*What is required*: From the entries below, please output exactly the lines starting at the one containing "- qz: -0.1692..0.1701" and ending at the one containing "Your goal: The", both included.

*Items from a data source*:
+++

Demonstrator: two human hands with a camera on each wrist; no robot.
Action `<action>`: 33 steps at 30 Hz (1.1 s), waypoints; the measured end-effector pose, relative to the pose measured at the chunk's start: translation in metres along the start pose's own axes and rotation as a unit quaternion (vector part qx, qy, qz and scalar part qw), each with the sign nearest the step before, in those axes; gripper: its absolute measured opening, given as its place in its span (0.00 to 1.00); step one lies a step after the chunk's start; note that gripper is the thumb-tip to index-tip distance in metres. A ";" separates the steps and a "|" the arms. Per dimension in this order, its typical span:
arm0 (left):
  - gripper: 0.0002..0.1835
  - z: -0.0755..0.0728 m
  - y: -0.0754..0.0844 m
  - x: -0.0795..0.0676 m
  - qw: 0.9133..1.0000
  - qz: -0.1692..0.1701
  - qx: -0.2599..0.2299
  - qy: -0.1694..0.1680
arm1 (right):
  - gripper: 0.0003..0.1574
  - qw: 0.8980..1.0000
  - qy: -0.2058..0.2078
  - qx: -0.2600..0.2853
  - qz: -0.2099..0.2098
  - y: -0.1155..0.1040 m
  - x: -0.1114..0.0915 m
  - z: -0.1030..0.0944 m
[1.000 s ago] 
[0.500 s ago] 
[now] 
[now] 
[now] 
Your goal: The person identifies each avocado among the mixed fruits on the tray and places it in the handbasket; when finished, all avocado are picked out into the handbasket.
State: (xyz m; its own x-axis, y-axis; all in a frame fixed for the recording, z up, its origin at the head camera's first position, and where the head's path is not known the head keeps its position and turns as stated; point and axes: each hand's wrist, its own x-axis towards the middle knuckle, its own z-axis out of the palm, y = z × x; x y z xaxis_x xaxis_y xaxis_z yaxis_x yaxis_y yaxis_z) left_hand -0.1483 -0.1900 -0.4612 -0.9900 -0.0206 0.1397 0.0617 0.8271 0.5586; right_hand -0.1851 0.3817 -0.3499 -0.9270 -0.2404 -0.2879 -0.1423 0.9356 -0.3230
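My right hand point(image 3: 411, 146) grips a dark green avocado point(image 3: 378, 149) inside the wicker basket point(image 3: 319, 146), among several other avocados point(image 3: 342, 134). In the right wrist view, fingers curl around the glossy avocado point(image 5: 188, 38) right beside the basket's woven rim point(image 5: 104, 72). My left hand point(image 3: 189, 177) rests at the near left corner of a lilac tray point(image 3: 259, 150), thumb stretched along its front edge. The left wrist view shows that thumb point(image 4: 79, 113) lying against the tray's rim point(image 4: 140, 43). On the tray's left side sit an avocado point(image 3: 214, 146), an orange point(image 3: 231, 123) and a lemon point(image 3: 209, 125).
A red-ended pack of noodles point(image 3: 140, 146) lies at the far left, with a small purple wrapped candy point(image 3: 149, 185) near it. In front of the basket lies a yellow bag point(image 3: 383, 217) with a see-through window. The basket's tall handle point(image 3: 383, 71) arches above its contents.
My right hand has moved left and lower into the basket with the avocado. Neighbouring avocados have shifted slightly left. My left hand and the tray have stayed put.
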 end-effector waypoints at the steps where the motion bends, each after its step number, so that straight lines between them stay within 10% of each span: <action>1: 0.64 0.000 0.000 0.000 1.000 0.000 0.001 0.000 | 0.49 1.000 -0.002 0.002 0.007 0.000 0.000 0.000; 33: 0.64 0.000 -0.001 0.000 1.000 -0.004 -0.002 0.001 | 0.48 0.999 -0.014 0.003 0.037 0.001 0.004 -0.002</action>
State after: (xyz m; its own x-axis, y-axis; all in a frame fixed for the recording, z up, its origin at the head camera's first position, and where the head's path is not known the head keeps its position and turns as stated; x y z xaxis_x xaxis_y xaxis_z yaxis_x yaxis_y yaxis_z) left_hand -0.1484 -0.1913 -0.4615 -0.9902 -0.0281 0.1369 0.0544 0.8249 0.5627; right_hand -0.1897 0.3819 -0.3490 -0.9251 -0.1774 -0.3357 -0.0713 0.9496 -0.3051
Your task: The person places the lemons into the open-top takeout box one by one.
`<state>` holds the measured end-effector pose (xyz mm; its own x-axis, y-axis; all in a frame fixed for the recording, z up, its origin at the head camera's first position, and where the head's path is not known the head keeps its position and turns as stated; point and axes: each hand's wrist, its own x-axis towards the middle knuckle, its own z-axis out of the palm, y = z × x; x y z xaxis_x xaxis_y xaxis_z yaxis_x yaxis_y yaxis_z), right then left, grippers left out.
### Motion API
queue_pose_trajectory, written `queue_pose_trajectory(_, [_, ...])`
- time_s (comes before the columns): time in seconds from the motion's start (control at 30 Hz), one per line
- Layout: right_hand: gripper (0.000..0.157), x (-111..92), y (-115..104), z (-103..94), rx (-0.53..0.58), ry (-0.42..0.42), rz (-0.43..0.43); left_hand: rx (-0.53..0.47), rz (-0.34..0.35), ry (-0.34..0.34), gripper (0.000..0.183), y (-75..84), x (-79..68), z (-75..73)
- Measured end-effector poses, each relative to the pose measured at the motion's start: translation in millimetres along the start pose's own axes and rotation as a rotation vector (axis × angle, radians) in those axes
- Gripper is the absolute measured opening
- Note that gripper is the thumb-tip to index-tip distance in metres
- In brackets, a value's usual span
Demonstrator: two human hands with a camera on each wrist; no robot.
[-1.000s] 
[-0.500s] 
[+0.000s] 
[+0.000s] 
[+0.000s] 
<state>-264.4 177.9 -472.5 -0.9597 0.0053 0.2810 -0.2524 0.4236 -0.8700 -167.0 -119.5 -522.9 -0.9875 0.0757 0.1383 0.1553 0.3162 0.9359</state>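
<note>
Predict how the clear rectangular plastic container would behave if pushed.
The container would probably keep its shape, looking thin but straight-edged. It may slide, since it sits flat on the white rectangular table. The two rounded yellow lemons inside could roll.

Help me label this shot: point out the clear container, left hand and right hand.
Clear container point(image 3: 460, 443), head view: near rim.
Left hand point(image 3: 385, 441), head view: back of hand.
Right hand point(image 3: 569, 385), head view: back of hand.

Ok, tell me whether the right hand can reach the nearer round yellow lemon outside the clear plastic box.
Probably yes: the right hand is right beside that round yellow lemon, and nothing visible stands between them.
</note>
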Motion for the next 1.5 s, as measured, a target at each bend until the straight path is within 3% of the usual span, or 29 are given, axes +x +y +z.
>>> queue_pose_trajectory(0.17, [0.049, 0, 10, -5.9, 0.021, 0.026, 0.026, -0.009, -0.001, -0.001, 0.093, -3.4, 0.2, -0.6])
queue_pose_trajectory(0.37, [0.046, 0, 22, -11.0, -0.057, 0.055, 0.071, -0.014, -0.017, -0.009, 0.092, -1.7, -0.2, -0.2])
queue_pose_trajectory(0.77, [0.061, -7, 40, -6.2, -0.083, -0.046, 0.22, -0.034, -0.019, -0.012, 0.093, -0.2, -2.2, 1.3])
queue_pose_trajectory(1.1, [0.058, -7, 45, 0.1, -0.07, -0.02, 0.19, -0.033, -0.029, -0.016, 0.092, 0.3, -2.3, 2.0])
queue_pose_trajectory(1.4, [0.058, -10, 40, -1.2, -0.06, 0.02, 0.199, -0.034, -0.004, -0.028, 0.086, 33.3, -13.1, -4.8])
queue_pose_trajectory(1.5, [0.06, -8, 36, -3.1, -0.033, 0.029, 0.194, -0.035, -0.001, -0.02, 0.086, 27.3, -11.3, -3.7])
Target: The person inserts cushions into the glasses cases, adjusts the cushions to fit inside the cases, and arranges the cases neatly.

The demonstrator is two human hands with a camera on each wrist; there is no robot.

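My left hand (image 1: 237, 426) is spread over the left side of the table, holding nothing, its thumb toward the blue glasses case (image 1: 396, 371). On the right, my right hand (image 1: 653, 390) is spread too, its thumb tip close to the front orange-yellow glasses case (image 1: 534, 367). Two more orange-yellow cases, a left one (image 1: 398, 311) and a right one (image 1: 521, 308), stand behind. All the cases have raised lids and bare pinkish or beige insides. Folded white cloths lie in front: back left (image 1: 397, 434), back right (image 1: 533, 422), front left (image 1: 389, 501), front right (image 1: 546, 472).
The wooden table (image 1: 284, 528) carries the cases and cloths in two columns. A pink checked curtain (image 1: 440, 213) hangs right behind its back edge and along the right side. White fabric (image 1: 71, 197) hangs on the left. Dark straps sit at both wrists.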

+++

*Task answer*:
  - qz: -0.1692..0.1701
  - qx: -0.2599..0.2299
  - qy: -0.1694..0.1680
arm1 (right):
  - gripper: 0.0003..0.1574
  - qw: 0.8980..1.0000
  - qy: -0.2058..0.2078
  - qx: -0.2600..0.2853
  - qz: -0.2099..0.2098
  - y: -0.1155..0.1040 m
  - x: -0.1114..0.0915 m
  - z: -0.1030..0.0944 m
[1.000 s ago] 
[0.500 s ago] 
[now] 
[now] 
[now] 
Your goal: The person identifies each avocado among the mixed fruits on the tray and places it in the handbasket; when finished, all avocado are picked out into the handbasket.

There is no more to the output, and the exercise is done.